Jenkins recalled visiting 25 colleges during his high school senior year. He only started receiving scholarships from universities like Stanford after placing on scout.com’s list of the top 50 football players in his home state Georgia.

Jenkins’ best advice is to start early. A high school athlete should make a video that highlights athletic skills and ability. These videos can be e-mailed to coaches and programs or streamed online. Such a video can serve as a primary evaluation that advertises the student’s potential.

Senior Lauren Gardanier, who was recently committed to Yale University for diving, made a video of her main talents and accomplishments in the sport last spring. She then sent it out to about 20 colleges before she was accepted to Yale. If Yale had not recruited her, she would have applied to about 15 more schools.

Ultimately, each athlete is responsible for making sure that college coaches know about him or her. Sites like berecruited.com and scout.com allow students to create profiles with statistics and information that recruiters can use to make selections.

“You can’t sit and wait to be discovered because top-line athletes get scholarships that way,” said recruit-me.com founder John Fugler.

The National Collegiate Athletic Association (NCAA) places many limits on contacts between coaches and prospective players throughout the students’ high school careers to make the recruiting process fair. During sophomore year, the athlete can call coaches, but the coaches cannot return any messages. By July 1 after junior year, coaches can call up to once a week but cannot contact or evaluate the student more than seven times for Division I schools.

Fewer than 1 percent of high school athletes receive Division I full-ride scholarships, Jenkins said.
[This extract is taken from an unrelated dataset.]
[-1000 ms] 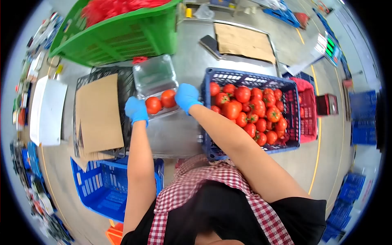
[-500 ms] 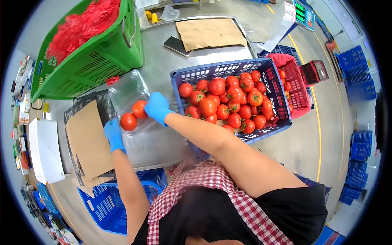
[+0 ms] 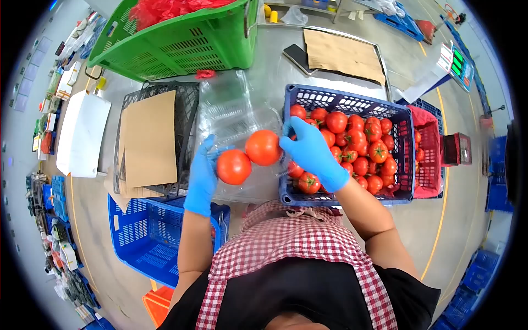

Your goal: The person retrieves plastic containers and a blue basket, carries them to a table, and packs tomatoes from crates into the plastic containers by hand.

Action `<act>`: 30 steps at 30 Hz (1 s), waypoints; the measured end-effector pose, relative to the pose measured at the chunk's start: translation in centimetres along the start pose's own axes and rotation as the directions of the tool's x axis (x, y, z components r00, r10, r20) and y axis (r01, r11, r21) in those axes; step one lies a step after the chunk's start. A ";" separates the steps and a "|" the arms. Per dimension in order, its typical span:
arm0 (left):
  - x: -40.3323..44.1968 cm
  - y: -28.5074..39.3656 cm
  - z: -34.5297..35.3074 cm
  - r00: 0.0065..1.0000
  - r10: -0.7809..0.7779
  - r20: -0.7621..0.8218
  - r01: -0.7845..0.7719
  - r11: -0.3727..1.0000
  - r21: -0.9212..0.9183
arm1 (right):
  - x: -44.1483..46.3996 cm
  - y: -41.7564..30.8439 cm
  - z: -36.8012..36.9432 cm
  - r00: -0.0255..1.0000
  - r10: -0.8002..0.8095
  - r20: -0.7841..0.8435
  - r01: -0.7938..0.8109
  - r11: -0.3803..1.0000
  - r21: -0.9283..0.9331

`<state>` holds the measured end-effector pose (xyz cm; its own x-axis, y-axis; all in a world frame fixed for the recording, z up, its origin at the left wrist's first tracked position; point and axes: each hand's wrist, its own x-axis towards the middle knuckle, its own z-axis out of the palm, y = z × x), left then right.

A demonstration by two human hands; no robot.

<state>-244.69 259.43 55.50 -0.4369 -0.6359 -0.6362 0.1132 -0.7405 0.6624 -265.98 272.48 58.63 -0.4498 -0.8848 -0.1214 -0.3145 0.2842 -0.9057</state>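
Note:
Both of my hands wear blue gloves. A clear plastic container (image 3: 267, 118) with two tomatoes is raised above the metal table (image 3: 269, 55). One tomato (image 3: 234, 166) lies beside my left hand (image 3: 203, 176), whose fingers hold the container's left side. The other tomato (image 3: 263, 147) is nearer my right hand (image 3: 313, 154), which grips the container's right edge. The container's clear lid stands open at the far side. Just right of my right hand is a dark blue crate (image 3: 346, 99) of red tomatoes.
A green crate (image 3: 176, 52) with red bags stands at the back left. Cardboard (image 3: 148, 140) lies on a black crate at left, above a blue basket (image 3: 146, 231). A phone (image 3: 300, 58) and brown cardboard (image 3: 344, 55) lie at the back; a red crate (image 3: 426, 159) is right.
The container with its two tomatoes has come up off the table, closer to the camera, with both hands at its sides. The view has also shifted.

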 end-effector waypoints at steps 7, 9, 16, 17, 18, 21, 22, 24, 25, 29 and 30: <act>-3.9 -5.3 3.4 0.994 0.064 0.090 -0.081 0.977 0.199 | -8.3 2.5 -4.2 0.996 -0.019 -0.087 0.032 0.989 0.144; -3.8 -5.7 3.7 0.999 0.037 0.021 -0.040 0.988 0.151 | -9.6 4.4 -5.2 0.990 0.131 -0.057 -0.107 0.945 0.310; -6.4 -7.6 7.8 0.994 0.038 0.107 -0.064 0.963 0.260 | -15.4 9.2 -15.8 0.932 0.350 -0.093 -0.269 0.840 0.471; -6.5 -7.9 9.1 0.988 0.038 0.152 -0.082 0.953 0.292 | -15.9 8.6 -16.7 0.942 0.334 0.012 -0.299 0.827 0.476; -6.1 -8.8 10.0 0.976 0.039 0.215 -0.106 0.945 0.308 | -16.4 8.6 -17.0 0.949 0.277 0.150 -0.315 0.819 0.480; -6.1 -10.5 14.5 0.919 0.002 0.394 -0.162 0.914 0.372 | -16.6 7.7 -17.1 0.959 0.218 0.179 -0.280 0.820 0.500; -6.8 -10.5 16.8 0.912 -0.073 0.403 -0.095 0.919 0.382 | -16.4 6.4 -18.4 0.927 0.330 0.180 -0.373 0.754 0.541; -7.0 -11.2 20.3 0.880 -0.186 0.438 -0.024 0.902 0.431 | -16.5 7.1 -20.4 0.903 0.396 0.167 -0.428 0.796 0.429; -6.9 -11.6 22.1 0.858 -0.240 0.453 0.007 0.889 0.458 | -16.9 7.2 -21.8 0.904 0.389 0.178 -0.428 0.812 0.397; -6.1 -14.2 28.4 0.758 -0.179 0.628 -0.152 0.887 0.437 | -19.5 10.0 -27.7 0.861 0.505 0.065 -0.447 0.688 0.572; -6.0 -14.3 29.9 0.763 -0.236 0.602 -0.099 0.878 0.469 | -20.2 12.0 -29.0 0.900 0.435 -0.027 -0.347 0.751 0.561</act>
<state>-270.33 280.34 61.67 -0.8971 -0.1797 -0.4037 -0.2762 -0.4850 0.8298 -284.91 304.46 61.96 -0.5639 -0.6627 -0.4927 0.3888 0.3133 -0.8664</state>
He suggested students contact many athletic programs and remain realistic about prospective colleges.

The NCAA allows 85 scholarships per school for Division I football, meaning about 2,200 out of a million high school seniors, 2.2 percent, receive the financial aid. Recently in these harder economic times, colleges have cut down on their athletic scholarships, creating more competition.

Having support during the recruitment process is crucial.

“You need to continue to become better, and that takes hard work under the direction and help of a coach or instructor,” said Fugler. High school coaches or private ones can provide advice on where an athlete’s abilities stand. Parents are urged to step in to offer encouragement as well.

The recruitment process can be stressful, but in the long run, the end results are rewarding.

For Gardanier, the most stressful aspect was after she sent her application to Yale. “It was a whole bunch of waiting and hoping that they liked [me]. But everything turned out well, and it was worth it.”